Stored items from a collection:
******************************

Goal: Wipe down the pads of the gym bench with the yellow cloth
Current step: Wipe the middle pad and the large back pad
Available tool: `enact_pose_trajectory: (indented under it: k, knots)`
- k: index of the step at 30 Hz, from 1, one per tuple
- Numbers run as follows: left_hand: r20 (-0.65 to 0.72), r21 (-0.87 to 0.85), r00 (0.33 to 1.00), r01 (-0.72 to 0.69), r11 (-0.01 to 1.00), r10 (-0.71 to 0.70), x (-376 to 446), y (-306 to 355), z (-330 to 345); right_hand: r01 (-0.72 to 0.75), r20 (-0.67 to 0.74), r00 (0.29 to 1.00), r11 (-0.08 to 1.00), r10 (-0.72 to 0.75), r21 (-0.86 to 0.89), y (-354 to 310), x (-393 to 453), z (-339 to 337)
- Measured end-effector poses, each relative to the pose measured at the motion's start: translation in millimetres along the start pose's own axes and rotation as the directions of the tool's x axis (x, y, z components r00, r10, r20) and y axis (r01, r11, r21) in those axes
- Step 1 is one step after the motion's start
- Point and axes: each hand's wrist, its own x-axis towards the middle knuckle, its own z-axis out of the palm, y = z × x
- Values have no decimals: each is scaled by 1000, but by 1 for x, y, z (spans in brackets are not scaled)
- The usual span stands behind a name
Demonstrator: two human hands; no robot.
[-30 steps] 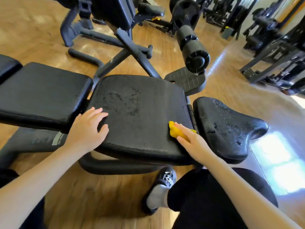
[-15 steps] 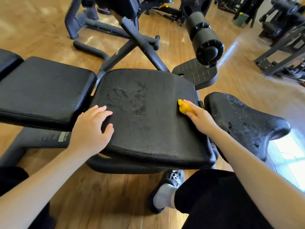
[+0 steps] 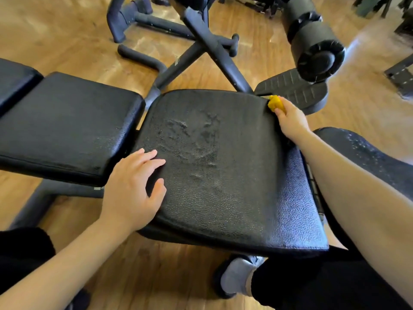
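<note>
Now: cloth at the far right corner, unwiped pad lying to its left

Right now the right hand (image 3: pixel 290 121) is grasping the bunched yellow cloth (image 3: pixel 276 103) and pressing it onto the far right corner of the middle pad (image 3: pixel 223 175). The left hand (image 3: pixel 131 189) is lying released, fingers spread, flat on that pad's near left edge, seemingly steadying it. From the cloth, almost all of the pad is stretching away to the left and toward the person, with blotchy wet marks sitting around its centre, between the two hands. The pad's long run is going from the far edge to the near edge, so the coming stroke probably needs to be pulling back along it or sweeping leftward. The right hand is the one on the cloth; the left is well apart from it. A second pad (image 3: pixel 67 126) is waiting just beside, left of the gap, and a spotted seat pad (image 3: pixel 368 153) is lying to the right, beyond the right forearm.
</note>
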Motion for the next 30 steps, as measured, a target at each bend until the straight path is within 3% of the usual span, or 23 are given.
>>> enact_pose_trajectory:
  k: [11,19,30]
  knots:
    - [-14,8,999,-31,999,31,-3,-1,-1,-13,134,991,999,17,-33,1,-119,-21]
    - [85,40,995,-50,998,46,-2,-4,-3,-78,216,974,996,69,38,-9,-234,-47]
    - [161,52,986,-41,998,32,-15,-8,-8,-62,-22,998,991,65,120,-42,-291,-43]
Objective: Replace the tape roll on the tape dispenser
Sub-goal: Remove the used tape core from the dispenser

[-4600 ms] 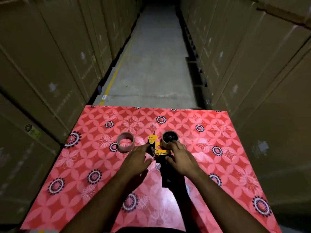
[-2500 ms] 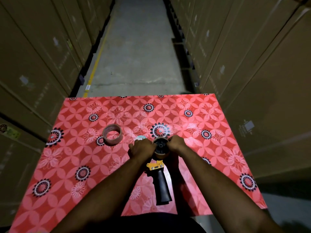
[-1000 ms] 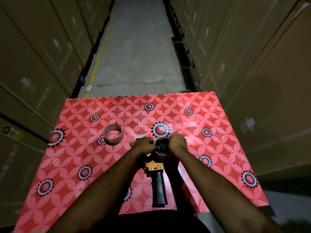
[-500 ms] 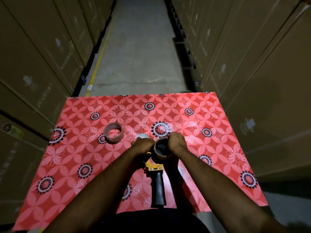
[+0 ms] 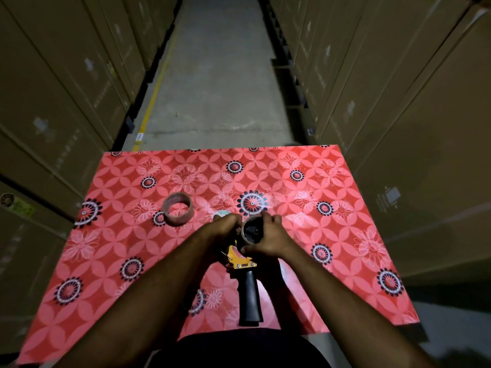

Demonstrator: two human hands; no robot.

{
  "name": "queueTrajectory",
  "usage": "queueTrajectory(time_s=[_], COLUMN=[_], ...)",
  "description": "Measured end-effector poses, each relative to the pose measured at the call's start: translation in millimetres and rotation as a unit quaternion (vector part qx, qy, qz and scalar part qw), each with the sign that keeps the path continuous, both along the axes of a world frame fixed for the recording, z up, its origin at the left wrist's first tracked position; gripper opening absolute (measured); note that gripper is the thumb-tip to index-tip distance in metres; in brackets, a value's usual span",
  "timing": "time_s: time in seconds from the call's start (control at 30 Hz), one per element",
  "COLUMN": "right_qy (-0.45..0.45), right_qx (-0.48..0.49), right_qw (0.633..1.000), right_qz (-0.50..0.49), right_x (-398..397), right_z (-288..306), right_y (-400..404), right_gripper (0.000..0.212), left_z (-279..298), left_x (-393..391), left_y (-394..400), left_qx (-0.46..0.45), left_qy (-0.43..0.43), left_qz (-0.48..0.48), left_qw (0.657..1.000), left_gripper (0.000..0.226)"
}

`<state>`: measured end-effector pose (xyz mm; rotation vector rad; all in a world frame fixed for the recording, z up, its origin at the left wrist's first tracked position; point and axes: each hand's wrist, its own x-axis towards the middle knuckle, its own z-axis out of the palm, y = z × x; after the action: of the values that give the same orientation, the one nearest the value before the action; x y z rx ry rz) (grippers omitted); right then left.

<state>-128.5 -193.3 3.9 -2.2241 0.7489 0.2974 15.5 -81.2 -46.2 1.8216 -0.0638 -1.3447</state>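
Observation:
A tape dispenser (image 5: 245, 288) with a yellow body and a black handle lies on the red flowered table (image 5: 106, 261), handle toward me. At its far end sits a thin, nearly bare tape core (image 5: 245, 231) around the black hub. My right hand (image 5: 268, 240) grips that core from the right. My left hand (image 5: 225, 229) holds the dispenser head from the left. A fuller pinkish tape roll (image 5: 177, 209) stands apart on the table, to the left of my hands.
A small pale round thing (image 5: 220, 213) peeks out just beyond my left hand. Tall stacks of cardboard boxes (image 5: 398, 102) line both sides of a concrete aisle (image 5: 212, 75) beyond the table's far edge.
The core has tilted up and toward the right in my right hand, showing more of the hub. Earlier the dispenser was turned round so its handle points to me.

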Motion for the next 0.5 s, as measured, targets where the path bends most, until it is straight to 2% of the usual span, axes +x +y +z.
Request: queueTrajectory(time_s=[0.07,0.1,0.2,0.3,0.43,0.5], right_qy=[-0.043,-0.071,-0.127,-0.109,-0.069,-0.091], right_qx=[-0.034,-0.041,-0.042,-0.017,-0.013,-0.019], right_qw=[0.997,0.994,0.99,0.994,0.997,0.993], right_qz=[-0.048,-0.066,-0.035,0.006,-0.027,-0.07], right_x=[-4,-4,-3,-3,-1,-3], right_z=[-3,-2,-1,1,-5,-3], right_y=[10,13,1,-14,-7,0], right_gripper=[0.103,0.099,0.092,0.092,0.117,0.115], left_z=[26,32,32,22,11,11], left_x=[-7,-8,-10,-7,8,13], left_y=[-1,-1,1,2,0,2], left_qx=[-0.02,-0.025,-0.029,-0.026,-0.007,0.011], left_qy=[-0.008,-0.01,-0.016,-0.004,0.014,0.026], left_qz=[-0.009,0.013,0.033,0.036,-0.041,-0.073], left_qw=[1.0,1.0,0.999,0.999,0.999,0.997], left_gripper=[0.017,0.013,0.025,0.042,0.084,0.108])
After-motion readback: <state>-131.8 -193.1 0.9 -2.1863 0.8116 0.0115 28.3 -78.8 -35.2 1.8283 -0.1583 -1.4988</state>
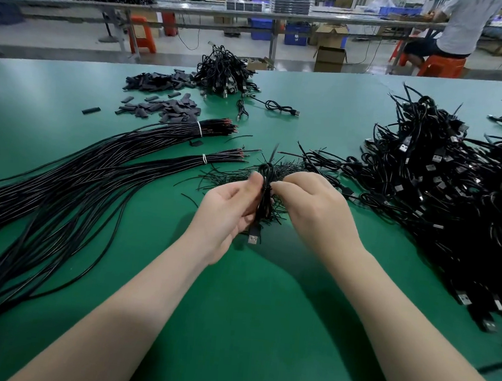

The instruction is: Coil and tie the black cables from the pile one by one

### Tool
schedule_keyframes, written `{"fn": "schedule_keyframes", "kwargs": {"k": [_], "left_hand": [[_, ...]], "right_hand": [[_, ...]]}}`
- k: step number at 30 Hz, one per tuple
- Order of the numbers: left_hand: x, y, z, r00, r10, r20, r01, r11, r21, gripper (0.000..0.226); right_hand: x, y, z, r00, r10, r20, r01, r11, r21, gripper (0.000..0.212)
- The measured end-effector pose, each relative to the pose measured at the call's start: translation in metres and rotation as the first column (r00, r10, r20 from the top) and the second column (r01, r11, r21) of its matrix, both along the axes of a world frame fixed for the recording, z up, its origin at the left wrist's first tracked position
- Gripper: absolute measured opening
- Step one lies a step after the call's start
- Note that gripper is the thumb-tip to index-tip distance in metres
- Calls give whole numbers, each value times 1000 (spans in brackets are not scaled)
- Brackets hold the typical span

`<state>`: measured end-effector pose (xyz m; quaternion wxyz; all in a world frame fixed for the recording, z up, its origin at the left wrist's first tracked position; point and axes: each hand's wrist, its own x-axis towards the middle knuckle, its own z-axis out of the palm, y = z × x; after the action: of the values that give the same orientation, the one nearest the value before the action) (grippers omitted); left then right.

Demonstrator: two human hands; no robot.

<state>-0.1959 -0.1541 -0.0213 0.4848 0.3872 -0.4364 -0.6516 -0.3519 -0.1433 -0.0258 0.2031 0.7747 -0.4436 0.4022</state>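
Both hands meet over the middle of the green table (263, 326), closed on 1 coiled black cable (265, 196). The left hand (226, 215) is palm-up and curled around the lower part of the coil, thumb pressed against its side. The right hand (314, 204) is knuckles-up, its fingertips (277, 187) pinched at the coil's waist, where a thin black tie appears to cross it; how far the tie is wound cannot be told. The coil stands roughly upright between the 2 hands, its loop showing above them and its USB plug (253, 238) hanging below the left palm.

By size, the biggest heap is the pile of black USB cables (442, 187), sprawling along the table's right side with many silver plugs showing. Next, on the left, lie 2 long bundles of bare-ended black wire (74, 170), each bound near its tip with a white band (200, 129). Farther back sits a smaller heap of finished coiled cables (223, 71), with 1 loose coiled cable (280, 106) just beside it. Left of that are scattered short black sleeve pieces (163, 108). Directly under and behind the hands is a loose scatter of thin black ties (230, 175).
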Motion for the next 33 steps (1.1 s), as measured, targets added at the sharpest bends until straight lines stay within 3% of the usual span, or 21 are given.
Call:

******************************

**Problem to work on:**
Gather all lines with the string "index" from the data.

**Answer to the problem:**
- k: index of the step at 30 Hz, from 1, one per tuple
  "description": "Measured end-effector poses, each relative to the pose measured at the call's start: translation in millimetres and rotation as a unit quaternion (vector part qx, qy, qz and scalar part qw), each with the sign that keeps the path continuous, both along the axes of a world frame fixed for the recording, z up, its origin at the left wrist's first tracked position; gripper opening absolute (measured); note that gripper is the thumb-tip to index-tip distance in metres; in brackets, a value's usual span",
- Note that gripper is the thumb-tip to index-tip distance in metres

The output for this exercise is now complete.